Solving for a Surjective Matrix

In summary, the conversation discusses a proposition that states that if a surjective matrix A is used in an optimization problem, then the transpose of A is injective and the matrix A^T*A is invertible. However, the participants of the conversation agree that this proposition is incorrect, as shown by a counterexample provided. They also discuss how this error affects the solution to the optimization problem and note that the correct statement would involve the transpose of A being multiplied with A instead of A^T*A.
  • #1
lauratyso11n
8
0
I saw this in a book as a Proposition but I think it's an error:

Assume that the (n-by-k) matrix, [tex]A[/tex], is surjective as a mapping,

[tex]A:\mathbb{R}^{k}\rightarrow \mathbb{R}^{n}[/tex].

For any [tex]y \in \mathbb{R}^{n} [/tex], consider the optimization problem

[tex]min_{x \in \mathbb{R}^{k}}\left{||x||^2\right}[/tex]

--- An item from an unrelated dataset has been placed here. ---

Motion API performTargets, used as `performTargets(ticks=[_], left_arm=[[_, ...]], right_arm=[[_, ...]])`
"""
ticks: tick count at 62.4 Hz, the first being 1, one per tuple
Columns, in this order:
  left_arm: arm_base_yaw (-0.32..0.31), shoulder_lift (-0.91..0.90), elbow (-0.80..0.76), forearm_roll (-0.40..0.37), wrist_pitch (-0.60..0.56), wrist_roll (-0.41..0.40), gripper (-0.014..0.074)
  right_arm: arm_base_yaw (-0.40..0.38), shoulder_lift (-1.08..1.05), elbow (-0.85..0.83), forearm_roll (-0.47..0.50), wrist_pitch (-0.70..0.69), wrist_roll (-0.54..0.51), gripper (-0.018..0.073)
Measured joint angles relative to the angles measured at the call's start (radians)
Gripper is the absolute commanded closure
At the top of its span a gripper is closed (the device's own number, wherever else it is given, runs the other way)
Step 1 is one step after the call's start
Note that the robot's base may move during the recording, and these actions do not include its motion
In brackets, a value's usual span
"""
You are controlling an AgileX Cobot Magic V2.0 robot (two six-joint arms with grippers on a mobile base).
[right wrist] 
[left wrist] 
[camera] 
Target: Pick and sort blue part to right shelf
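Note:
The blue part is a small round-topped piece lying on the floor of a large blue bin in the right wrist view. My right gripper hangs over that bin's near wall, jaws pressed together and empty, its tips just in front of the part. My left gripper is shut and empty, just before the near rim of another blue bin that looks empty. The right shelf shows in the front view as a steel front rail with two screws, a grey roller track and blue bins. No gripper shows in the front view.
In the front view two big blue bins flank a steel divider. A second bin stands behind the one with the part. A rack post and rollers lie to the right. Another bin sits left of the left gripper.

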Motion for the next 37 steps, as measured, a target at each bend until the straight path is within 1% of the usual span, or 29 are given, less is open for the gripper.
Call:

such that [tex] Ax = y[/tex].

Then, the following hold:
(i) The transpose of [tex]A[/tex], call it [tex]A^{T}[/tex] is injective.
(ii) The matrix [tex]A^{T}A[/tex] is invertible.
(iii) etc etc etc...

I have a problem with point (ii), take as an example the (2-by-3) surjective matrix
[tex]A = \begin{pmatrix}
1 & 0 & 0\\
0 & 1 & 0
\end{pmatrix}[/tex]

[tex]A^{T}A[/tex] in this case is not invertible.

Can anyone confirm that part (ii) of this Proposition is indeed incorrect ?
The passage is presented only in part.